Different memories from our village outreach keep popping up in my mind. When 'N' gave us our briefing the day before the trip, he asked us to not complain about the food, and to not make a face if we didn't like something. He said "I have noticed with you Americans that if you do not like something, I see it in your face. Me, if I do not like something my face stays the same. You will never know."

Inadvertently, I had a chance to refute that general assumption. I had brought some children's gummy vitamins, and chewable anti-oxidants to Mozambique, figuring that I would use them on my trip, and donate the surplus to the orphanage when I left. I decided to bring the antioxidants on the outreach, figuring that they would be a tasty snack to share - I actually think they taste better than gummy bear candy, since they are a little more flavorful. Anyway, I started handing them out while we were riding on the truck. We had been asked to always remember to share with the local Mozambican pastors and Bible students who were accompanying us, so I passed the bottle first to the front-end of the truck, asking 'T' (the American group leader) to translate to the Mozambicans. I hear him trying to explain in Portuguese: "would you like some children's vitamins?" Anyway, I'm not sure if one of the guys didn't hear him, or didn't speak Portuguese, but when it came to his turn, his face looked like he was being poisoned. My tent-mate couldn't stop laughing -- so much for the impassive African face!

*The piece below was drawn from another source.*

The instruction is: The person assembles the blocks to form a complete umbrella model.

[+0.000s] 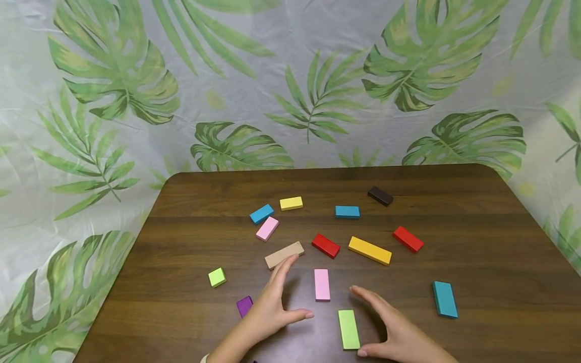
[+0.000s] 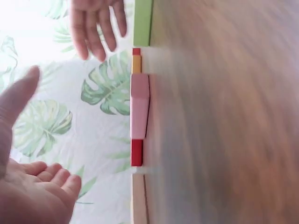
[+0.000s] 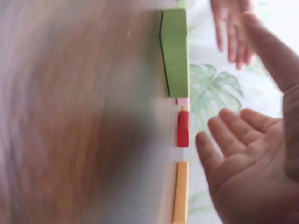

Then again, I probably had a distressed look on my own face when we stopped on the road and some of my fellow travelers bought fried-egg sandwiches from men in the street, holding up trays of food for us to purchase. The idea of eggs sitting in the sun possibly for hours didn't sound like a good idea to me.

While I don't think anyone got sick from the eggs, a couple of people were suffering from motion sickness, so I shared my pills with them (having brought a lovely assortment of first aide in my fanny pack.) That didn't help the guy who ended up with some kind of stomach bug, and huddled miserably in his tent for the next day. We tried to pray for him and were disappointed that the only result was a mad dash into the corn field to throw up. He kept insisting that he felt a little better, but I wasn't quite convinced.

The truck stops again and we are surrounded by guys trying to sell us soda. There is no diet soda. In a country where people die of starvation, there is no market for diet foods. High class hotels and restaurants offer diet coke in order to placate the tourists, but they charge a premium for it -- literally 2 or 3 times the price of regular soda.

I'm not the only one who was taken by surprise in the church service when they took the collection. I'm not sure why I was surprised. After all, we have a collection at home, so why wouldn't a village church also do so? I felt awkward trying to make my way through the packed congregation to the donation basket, but even more awkward at the idea of sitting passively, so I dug into the famous fanny pack to get some local currency to place in the basket, and tried to manuever my way through the crowd without stepping on anyone. I'm wearing hiking shoes and the locals all have bare feet, so it is even more important not to step on anyone!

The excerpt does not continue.